How to Filter on Partial Match Using Sparklyr

How to filter on partial match using sparklyr

The same as in standard Spark, you can use either rlike (Java regular expressions):

df <- copy_to(sc, iris) 

df %>% filter(rlike(Species, "osa"))

# or anchored
df %>% filter(rlike(Species, "^.*osa.*$"))

or like (simple SQL regular expressions):

df %>% filter(like(Species, "%osa%"))

Both methods can be also used with suffix notation as

df %>% filter(Species %rlike%  "^.*osa.*$")

and

df %>% filter(Species %like% "%osa%")

respectively.

For details see vignette("sql-translation").

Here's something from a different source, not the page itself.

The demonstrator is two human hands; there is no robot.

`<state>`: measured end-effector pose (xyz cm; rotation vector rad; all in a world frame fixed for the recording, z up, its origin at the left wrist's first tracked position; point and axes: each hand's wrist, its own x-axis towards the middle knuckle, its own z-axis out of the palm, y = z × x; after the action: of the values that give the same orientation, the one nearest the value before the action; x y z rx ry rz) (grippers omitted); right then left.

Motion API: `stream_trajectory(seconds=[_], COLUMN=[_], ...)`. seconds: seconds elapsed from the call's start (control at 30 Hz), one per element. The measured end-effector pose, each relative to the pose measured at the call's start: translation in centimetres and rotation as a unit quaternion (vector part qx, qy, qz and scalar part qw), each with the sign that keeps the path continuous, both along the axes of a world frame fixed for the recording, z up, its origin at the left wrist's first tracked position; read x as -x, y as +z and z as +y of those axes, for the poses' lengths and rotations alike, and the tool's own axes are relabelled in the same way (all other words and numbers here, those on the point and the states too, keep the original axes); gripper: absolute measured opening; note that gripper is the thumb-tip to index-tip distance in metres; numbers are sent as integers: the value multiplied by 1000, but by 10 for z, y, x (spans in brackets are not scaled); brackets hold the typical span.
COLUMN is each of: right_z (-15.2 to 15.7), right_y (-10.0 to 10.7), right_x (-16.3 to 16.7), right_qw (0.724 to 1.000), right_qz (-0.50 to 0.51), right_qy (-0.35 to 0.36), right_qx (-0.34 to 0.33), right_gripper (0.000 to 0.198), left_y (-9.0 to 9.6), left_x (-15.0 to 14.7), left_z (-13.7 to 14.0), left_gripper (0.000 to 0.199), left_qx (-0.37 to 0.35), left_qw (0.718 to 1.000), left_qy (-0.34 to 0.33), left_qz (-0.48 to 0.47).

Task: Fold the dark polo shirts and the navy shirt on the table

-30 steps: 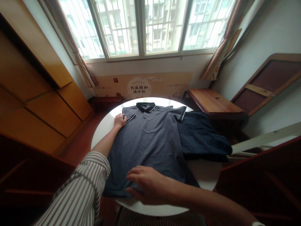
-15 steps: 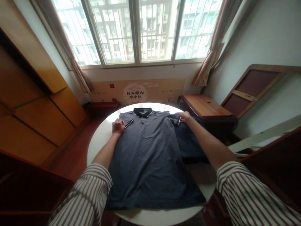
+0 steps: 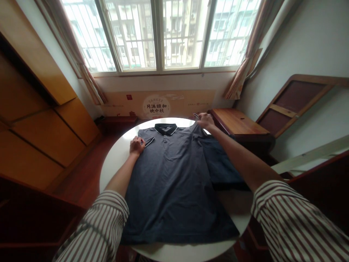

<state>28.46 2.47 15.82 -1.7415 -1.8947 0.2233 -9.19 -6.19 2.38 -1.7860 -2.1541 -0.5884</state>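
A dark grey polo shirt (image 3: 174, 182) lies face up on a round white table (image 3: 111, 160), its black collar with a pale edge at the far side and its hem near me. My left hand (image 3: 137, 146) is closed on the sleeve at the left, by the white-striped cuff. At the far right, my right hand (image 3: 205, 120) grips the other sleeve and holds it raised off the table, cuff edge pointing up. Folded dark blue cloth (image 3: 222, 163) lies beside the shirt, partly under its right side and behind my right forearm.
Beyond the table, a printed banner (image 3: 185, 103) runs along the wall below the barred window (image 3: 180, 36). A wooden bench-like piece (image 3: 240, 122) stands at the right, a wooden-framed panel (image 3: 294, 100) behind it. Yellow-brown cabinets (image 3: 49, 142) line the left.
My right hand has moved up and slightly left, lifting the right sleeve off the table and turning its cuff upward. My left hand stays on the other sleeve.
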Motion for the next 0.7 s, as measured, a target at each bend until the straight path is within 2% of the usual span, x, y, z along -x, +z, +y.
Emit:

Creating new variable by matching on strings in sparklyr

If you're looking for a well defined prefix like here, you can extract it:

sdf_1 <- copy_to(sc, df_1)
sdf_2 <- copy_to(sc, df_2)

sdf_1_keyed <- sdf_1 %>% mutate(key = regexp_extract(col2, "^(.*)/", 1))

apply left equi-join:

matched <- sdf_1_keyed %>% 
left_join(sdf_2 %>% transmute(key = col2, id = col1), by="key")

and summarise

matched %>% group_by(col1, col2) %>% 
summarise(col3 = as.numeric(sum(as.numeric(!is.na(id)), na.rm = TRUE) > 0))
# Source:   lazy query [?? x 3]
# Database: spark_connection
# Groups: col1
col1 col2 col3
<dbl> <chr> <dbl>
1 1 john.com/abcd 1
2 5 rob.com/pqrs 1
3 6 sam.com/tuvw 0
4 9 bob.com/fghi 0
5 3 paul.com/hijk 1
6 4 george.com/lmno 0
7 8 lenny.com/bcde 0
8 10 tom.com/jklm 0
9 2 ringo.com/defg 0
10 7 matt.com/xyza 0
# ... with more rows

A similar thing can be done with RLIKE condition:

candidates <- sdf_1 %>% spark_dataframe() %>% 
sparklyr::invoke("crossJoin",
sdf_2 %>% transmute(target = col2) %>% spark_dataframe()) %>%
sdf_register()

candidates %>%
mutate(matched = as.numeric(rlike(col2, target))) %>%
group_by(col1, col2) %>%
summarise(col3 = as.numeric(sum(matched, na.rm=TRUE) > 0))
# Source:   lazy query [?? x 3]
# Database: spark_connection
# Groups: col1
col1 col2 col3
<dbl> <chr> <dbl>
1 1 john.com/abcd 1
2 5 rob.com/pqrs 1
3 6 sam.com/tuvw 0
4 9 bob.com/fghi 0
5 3 paul.com/hijk 1
6 4 george.com/lmno 0
7 8 lenny.com/bcde 0
8 10 tom.com/jklm 0
9 2 ringo.com/defg 0
10 7 matt.com/xyza 0
# ... with more rows

Finally you could extract unique values:

targets <- unique(as.character(df_2$col2))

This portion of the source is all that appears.